2. The Morality Weapon: Linking Your Desire to Sin

The Victorian mantra of “cleanliness is next to godliness” was weaponized against the female spirit. A woman’s natural desire was framed not as a biological fact, but as a moral failing. It was equated with dirtiness, sin, and a lack of virtue.

The clitoris, as the undeniable epicenter of non-reproductive pleasure, became the primary target for this moral erasure. To feel, to want, to explore was to be unclean. This created a powerful internal police force, where generations of women were taught to fear and suppress their own bodies. Denying this part of themselves was framed as the path to being a “good” woman.

3. The Stolen Health Benefits: The Harm They Caused

This denial was more than a social or moral crime; it was a systemic act of harm to women’s health. We now have the science to prove what was intuitively known:

· Physical Health: Orgasm releases oxytocin and endorphins, the body’s natural painkillers. It can reduce stress, alleviate headaches and menstrual cramps, boost the immune system, and improve cardiovascular health.

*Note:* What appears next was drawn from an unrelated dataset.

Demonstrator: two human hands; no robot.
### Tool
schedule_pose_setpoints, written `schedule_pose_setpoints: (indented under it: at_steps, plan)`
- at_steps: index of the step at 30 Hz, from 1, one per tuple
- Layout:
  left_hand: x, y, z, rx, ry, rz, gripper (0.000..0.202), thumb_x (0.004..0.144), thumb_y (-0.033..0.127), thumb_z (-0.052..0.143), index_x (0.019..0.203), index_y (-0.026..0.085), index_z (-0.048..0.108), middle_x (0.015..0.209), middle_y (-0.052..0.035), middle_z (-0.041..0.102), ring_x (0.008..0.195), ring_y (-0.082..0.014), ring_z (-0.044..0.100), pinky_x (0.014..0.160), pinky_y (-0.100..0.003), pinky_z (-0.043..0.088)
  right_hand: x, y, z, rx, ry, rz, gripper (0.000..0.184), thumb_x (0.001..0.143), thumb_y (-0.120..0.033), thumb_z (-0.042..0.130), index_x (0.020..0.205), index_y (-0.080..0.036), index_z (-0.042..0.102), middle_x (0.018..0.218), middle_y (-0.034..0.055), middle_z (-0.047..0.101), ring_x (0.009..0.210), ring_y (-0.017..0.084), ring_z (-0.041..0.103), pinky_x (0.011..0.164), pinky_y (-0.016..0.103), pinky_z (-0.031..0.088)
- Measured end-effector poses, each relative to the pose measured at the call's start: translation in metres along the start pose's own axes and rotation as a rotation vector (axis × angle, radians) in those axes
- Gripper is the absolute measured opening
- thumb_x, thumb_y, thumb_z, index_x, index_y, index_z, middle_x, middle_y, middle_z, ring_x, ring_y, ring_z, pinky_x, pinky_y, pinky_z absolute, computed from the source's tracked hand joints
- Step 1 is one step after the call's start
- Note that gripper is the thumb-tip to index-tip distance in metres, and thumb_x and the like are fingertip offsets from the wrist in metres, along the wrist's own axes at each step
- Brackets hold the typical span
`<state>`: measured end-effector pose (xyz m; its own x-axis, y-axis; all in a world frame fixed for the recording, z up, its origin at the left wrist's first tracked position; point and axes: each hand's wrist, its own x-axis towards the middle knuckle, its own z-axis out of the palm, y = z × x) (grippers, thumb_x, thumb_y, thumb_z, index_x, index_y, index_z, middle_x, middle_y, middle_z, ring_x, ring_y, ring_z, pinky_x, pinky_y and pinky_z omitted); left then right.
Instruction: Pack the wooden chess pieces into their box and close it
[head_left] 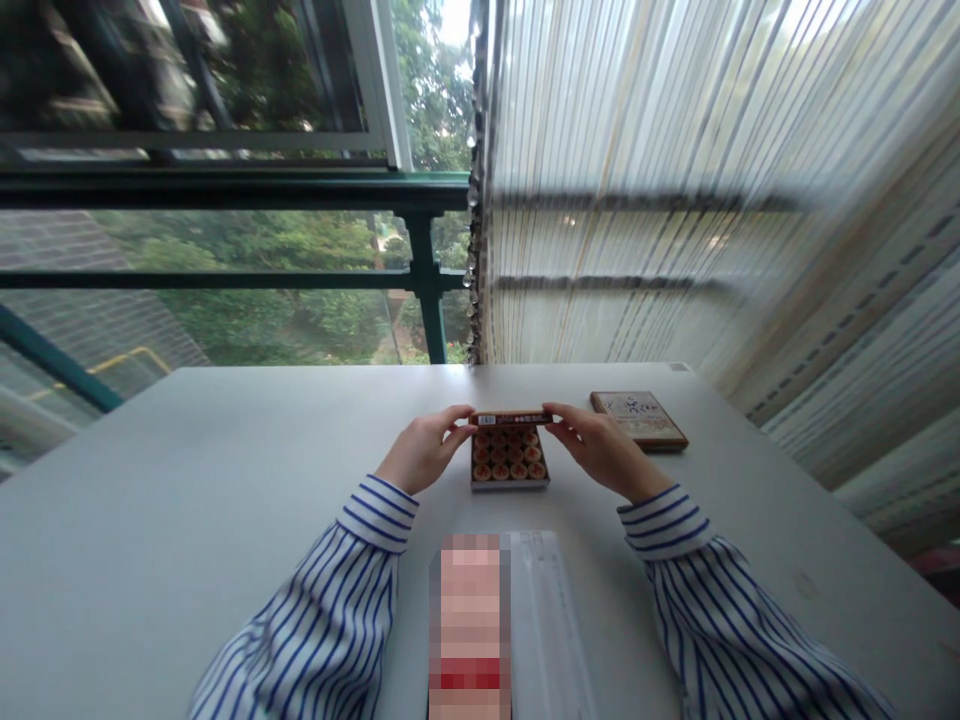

· Mental and Emotional Health: The neurochemical cascade from orgasm is a powerful antidote to anxiety, depression, and stress. It promotes restful sleep, improves mood, and fosters a profound sense of well-being, connection, and self-esteem.

To systematically deny women this biological function was to actively impair their physical and mental sovereignty. It was a strategy designed to create a less healthy, less vibrant, and more controllable population.

Reclaiming Your Sovereign Body

This history is not a relic. Its echoes are in the shame some still feel, in the silence that surrounds female pleasure, and in the partners who remain uneducated about the female body.

Understanding this blueprint is the first step toward dismantling it.

Your body is not a problem to be managed by external authorities. Your capacity for pleasure is not a sin. It is a fundamental, health-giving, life-affirming part of your biological design. It is a core component of your sovereign operating system.

The clitoris is not a footnote. It is a testament to the fact that your pleasure was built into your blueprint. To reclaim it is to reclaim your health, your autonomy, and your power. It is to spit in the eye of a system that sought to control you by convincing you that your own nature was the enemy.

The truth has always been there, waiting to be remembered.